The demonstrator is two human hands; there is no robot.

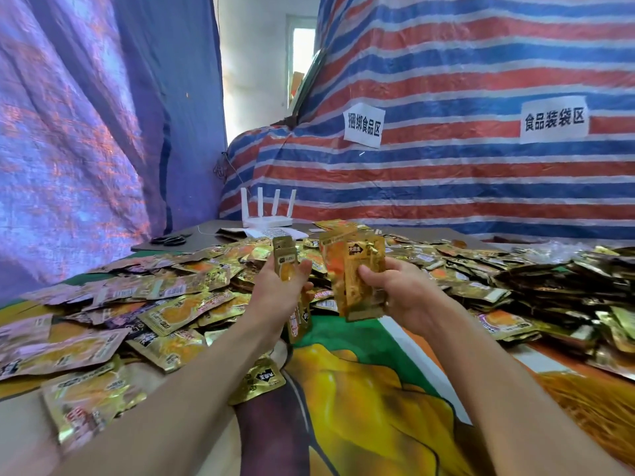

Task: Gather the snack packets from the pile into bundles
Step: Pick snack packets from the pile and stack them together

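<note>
Holding a bundle of snack packets (354, 269) upright just right of the frame's centre, the right hand (395, 297) grips it with the thumb laid across the front and the fingers curled behind. Just beside it, at centre, the left hand (278, 290) has its fingers wrapped round a single gold packet (284, 257), which stands upright above the palm and does not touch the bundle. A second packet (299, 317) hangs below that hand (whether the fingers hold it too cannot be told). Both forearms reach in from the bottom edge.

The pile (171, 304) of loose gold and orange packets spreads from the left edge across the middle of the frame to the right edge, lying on a printed cloth (360, 389) that fills the lower centre. Behind the pile, at centre, a white router (268, 218) with four upright antennas stands near a printed sheet (275, 232), and black scissors (170, 240) lie to its left. A red, white and blue striped tarp (446, 63) covers the upper right and carries two paper labels (363, 125), well apart. A blue-purple tarp (68, 132) hangs at the upper left
</note>
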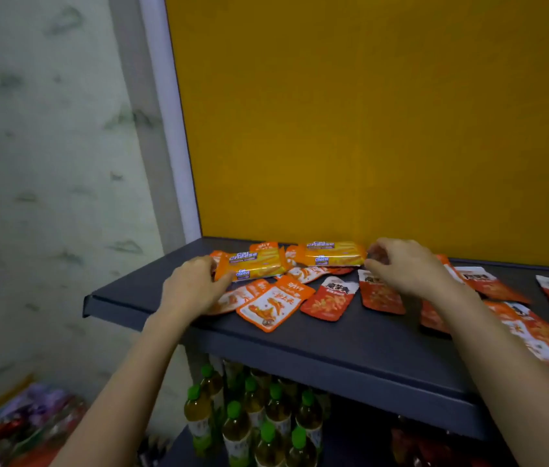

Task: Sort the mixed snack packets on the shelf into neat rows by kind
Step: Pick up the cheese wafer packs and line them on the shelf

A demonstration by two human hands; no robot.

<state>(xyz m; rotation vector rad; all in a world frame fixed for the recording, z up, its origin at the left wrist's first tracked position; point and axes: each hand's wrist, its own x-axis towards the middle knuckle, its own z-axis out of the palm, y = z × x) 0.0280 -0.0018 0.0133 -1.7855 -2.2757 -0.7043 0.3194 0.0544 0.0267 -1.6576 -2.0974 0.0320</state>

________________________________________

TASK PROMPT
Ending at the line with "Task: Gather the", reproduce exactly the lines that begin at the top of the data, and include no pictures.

RESULT BELOW
The demonstrator is two human hands; there is no robot.


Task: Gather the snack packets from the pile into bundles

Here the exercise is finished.